Whenever the string "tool" turns up in a line of the data below, copy that line.

++++ AVAILABLE DATA

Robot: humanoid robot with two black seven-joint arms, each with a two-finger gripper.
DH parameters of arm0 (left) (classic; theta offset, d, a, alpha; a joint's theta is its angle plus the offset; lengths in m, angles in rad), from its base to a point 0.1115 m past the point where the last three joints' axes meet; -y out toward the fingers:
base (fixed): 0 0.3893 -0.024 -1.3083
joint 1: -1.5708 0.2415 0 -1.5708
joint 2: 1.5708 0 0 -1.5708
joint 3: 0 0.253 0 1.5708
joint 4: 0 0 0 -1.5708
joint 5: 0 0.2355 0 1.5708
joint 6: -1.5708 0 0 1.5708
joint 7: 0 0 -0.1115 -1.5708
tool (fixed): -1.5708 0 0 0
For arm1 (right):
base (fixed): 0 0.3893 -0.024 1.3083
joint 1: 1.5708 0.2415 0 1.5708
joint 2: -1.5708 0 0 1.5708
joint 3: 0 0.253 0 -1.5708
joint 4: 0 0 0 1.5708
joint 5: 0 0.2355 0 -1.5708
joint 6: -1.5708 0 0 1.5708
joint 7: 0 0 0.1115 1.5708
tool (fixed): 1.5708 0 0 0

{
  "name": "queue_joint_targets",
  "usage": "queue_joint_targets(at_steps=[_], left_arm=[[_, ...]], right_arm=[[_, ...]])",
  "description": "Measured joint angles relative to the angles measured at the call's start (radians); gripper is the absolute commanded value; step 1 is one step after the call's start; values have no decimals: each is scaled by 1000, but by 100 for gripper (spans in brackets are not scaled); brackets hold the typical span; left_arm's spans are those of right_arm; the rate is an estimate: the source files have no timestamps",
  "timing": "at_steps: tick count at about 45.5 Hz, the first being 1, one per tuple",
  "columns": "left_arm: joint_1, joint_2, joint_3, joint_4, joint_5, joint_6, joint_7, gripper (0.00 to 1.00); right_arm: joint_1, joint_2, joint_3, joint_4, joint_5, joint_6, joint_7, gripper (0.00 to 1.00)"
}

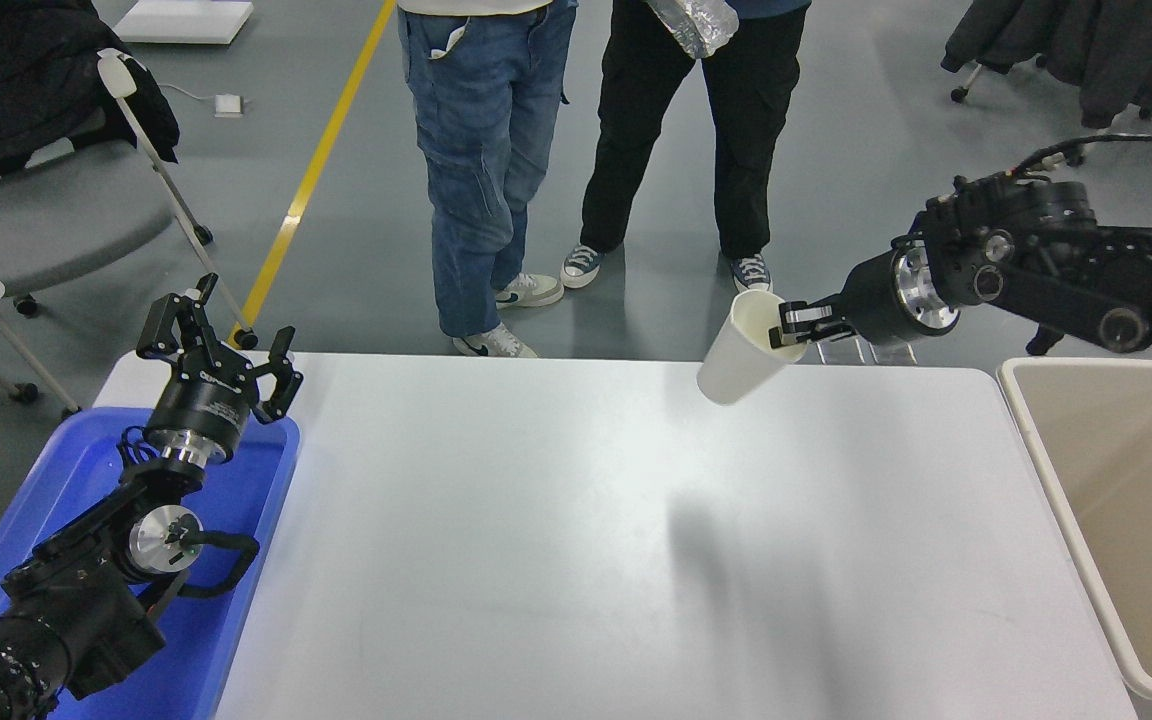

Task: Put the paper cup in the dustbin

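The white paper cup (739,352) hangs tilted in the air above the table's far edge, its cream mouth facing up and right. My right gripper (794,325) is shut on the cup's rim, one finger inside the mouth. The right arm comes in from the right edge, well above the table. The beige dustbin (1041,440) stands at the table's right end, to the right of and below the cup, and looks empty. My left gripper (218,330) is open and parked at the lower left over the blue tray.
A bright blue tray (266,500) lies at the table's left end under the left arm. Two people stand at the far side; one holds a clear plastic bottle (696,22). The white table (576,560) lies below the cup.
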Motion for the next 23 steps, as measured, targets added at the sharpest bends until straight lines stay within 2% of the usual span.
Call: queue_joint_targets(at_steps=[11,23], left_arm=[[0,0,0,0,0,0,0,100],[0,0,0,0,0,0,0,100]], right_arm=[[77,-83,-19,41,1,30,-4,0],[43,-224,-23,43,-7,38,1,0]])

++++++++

COMPLETED EXERCISE
tool (fixed): -1.5708 0 0 0
tool (fixed): 1.5708 0 0 0

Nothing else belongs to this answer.